Beginning with the line that holds "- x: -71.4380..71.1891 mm" in the data below, give again every line through the one that holds "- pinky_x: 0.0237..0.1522", exactly as written.

--*--

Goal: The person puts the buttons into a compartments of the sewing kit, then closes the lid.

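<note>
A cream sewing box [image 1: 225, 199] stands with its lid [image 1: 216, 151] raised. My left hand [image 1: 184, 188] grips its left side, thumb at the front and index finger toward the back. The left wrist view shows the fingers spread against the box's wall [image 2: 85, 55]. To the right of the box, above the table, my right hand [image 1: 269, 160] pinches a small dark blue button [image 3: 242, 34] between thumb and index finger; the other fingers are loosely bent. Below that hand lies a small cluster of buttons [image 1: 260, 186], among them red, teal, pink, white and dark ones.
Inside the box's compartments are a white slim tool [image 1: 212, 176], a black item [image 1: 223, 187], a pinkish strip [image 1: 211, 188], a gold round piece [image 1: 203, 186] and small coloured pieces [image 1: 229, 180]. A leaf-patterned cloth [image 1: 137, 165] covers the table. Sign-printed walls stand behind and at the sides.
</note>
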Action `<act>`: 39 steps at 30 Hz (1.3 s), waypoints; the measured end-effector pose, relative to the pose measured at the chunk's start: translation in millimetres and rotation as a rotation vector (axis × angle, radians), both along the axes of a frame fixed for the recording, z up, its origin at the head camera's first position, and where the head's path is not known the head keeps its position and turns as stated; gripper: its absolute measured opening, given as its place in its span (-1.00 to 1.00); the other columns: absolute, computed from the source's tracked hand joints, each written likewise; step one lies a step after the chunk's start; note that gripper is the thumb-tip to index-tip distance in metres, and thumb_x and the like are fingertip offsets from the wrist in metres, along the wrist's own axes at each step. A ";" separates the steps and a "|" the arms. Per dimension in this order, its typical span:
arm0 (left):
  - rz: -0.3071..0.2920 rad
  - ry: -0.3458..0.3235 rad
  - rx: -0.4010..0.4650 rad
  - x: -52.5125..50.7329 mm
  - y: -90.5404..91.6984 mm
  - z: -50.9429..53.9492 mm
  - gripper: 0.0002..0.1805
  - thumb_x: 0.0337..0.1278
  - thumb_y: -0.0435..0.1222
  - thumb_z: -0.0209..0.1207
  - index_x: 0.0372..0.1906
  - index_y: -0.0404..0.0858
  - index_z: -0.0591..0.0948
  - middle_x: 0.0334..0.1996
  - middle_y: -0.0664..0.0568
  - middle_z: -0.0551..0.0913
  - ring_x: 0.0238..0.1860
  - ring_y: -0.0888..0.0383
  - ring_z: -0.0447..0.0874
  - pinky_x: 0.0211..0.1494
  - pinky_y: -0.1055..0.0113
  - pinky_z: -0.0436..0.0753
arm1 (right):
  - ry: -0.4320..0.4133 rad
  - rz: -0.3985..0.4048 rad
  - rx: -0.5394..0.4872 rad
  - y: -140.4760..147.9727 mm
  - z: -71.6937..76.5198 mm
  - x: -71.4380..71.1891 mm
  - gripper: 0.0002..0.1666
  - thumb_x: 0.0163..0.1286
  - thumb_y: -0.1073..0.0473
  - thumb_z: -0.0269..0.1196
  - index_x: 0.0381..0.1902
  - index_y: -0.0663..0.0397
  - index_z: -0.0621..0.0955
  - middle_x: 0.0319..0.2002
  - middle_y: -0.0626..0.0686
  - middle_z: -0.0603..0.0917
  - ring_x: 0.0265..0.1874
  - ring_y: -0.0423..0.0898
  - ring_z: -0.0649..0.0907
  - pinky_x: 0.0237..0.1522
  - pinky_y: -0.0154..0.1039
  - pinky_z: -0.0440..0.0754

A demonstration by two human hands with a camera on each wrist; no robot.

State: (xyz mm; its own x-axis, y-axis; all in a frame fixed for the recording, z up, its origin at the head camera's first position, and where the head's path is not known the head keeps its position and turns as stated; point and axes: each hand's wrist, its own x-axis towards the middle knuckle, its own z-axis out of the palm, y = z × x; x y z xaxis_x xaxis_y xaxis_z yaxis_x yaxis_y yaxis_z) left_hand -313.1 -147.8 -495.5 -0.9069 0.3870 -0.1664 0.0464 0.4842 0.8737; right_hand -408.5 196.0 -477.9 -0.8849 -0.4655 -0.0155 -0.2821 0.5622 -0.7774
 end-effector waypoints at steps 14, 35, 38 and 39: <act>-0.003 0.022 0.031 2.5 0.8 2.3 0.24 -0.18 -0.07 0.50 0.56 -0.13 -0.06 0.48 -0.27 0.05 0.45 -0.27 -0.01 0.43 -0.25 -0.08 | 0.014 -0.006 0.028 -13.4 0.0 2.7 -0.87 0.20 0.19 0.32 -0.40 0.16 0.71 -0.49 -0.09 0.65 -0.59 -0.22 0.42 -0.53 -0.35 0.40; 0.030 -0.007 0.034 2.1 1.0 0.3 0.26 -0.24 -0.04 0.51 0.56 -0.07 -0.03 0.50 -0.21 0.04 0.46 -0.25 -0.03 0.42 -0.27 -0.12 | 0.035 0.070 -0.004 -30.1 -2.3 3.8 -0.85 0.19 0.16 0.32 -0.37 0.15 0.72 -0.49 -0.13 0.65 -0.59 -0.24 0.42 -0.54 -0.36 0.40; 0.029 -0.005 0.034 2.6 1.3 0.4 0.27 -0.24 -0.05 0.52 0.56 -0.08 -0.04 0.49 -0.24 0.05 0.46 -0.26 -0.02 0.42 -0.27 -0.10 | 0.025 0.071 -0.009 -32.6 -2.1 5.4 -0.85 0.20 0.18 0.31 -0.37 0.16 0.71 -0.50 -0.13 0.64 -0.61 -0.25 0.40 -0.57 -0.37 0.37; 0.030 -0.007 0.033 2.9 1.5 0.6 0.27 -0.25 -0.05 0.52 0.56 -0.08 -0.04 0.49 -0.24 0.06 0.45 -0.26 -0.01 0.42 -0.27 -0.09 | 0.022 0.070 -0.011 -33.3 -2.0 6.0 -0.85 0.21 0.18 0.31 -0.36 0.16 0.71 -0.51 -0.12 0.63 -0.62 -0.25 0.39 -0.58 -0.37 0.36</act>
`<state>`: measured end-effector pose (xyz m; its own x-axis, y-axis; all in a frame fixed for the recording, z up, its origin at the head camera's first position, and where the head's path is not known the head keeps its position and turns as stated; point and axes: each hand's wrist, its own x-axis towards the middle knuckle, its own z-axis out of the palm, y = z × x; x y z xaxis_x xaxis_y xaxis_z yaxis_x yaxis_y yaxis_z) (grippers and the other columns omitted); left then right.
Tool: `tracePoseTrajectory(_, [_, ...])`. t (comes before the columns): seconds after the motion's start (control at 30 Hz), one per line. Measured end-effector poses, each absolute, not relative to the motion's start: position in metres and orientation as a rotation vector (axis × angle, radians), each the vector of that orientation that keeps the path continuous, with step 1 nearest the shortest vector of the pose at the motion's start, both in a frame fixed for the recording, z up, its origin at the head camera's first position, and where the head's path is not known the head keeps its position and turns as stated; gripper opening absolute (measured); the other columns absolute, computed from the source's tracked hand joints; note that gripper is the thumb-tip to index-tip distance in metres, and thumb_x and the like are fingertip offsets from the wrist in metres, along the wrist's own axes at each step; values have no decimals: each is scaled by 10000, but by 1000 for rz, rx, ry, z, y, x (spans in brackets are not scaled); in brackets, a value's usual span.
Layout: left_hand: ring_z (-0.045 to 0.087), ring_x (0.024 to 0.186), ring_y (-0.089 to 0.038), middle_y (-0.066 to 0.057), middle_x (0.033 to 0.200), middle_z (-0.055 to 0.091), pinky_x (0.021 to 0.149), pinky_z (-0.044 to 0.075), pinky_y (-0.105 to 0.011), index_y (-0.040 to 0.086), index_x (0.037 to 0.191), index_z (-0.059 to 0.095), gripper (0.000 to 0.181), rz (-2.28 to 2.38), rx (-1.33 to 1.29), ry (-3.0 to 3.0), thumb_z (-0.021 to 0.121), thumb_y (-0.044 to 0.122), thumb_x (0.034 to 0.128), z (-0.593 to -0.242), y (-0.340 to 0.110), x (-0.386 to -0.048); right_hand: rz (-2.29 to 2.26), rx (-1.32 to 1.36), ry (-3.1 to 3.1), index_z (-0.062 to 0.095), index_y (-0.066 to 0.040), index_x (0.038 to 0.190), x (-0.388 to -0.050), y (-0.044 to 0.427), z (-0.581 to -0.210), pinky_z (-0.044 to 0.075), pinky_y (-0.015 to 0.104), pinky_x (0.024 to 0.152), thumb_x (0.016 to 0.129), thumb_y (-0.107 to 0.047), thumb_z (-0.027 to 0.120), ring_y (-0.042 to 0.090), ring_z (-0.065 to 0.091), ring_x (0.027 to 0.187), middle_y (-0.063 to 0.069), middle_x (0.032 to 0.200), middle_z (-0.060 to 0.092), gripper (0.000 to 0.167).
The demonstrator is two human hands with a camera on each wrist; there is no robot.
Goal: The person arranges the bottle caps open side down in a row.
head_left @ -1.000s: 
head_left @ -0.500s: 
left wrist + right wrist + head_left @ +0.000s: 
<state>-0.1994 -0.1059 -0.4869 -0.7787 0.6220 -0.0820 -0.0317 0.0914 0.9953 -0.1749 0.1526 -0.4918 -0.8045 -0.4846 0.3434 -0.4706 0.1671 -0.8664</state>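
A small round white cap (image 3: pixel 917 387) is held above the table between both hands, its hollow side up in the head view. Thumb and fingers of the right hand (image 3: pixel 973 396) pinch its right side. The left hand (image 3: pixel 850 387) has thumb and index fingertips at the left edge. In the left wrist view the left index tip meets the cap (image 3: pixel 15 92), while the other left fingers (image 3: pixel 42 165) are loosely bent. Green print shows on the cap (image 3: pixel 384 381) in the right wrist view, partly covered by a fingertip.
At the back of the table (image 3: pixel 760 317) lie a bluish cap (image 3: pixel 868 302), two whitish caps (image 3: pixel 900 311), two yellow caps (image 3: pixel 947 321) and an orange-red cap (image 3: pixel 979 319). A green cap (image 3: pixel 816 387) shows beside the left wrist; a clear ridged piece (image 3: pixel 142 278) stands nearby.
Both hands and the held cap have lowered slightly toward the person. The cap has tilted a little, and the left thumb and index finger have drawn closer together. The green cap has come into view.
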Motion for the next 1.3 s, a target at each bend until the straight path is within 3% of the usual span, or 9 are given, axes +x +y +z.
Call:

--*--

## TASK RESPONSE
  - x: -71.4380..71.1891 mm
  - gripper: 0.0002..0.1666
  - thumb_x: 0.0163..0.1286
  - thumb_y: -0.1073..0.0473
  - thumb_z: -0.0269..0.1196
  - index_x: 0.0381..0.1902
  - index_y: -0.0663..0.0397
  - index_z: -0.0621..0.0955
  - middle_x: 0.0319..0.2002
  - middle_y: -0.0626..0.0686
  - middle_z: -0.0603..0.0917
  - ring_x: 0.0265..0.1874
  - ring_y: -0.0423..0.0898
  - ring_z: -0.0649..0.0907
  - pinky_x: 0.0237..0.1522

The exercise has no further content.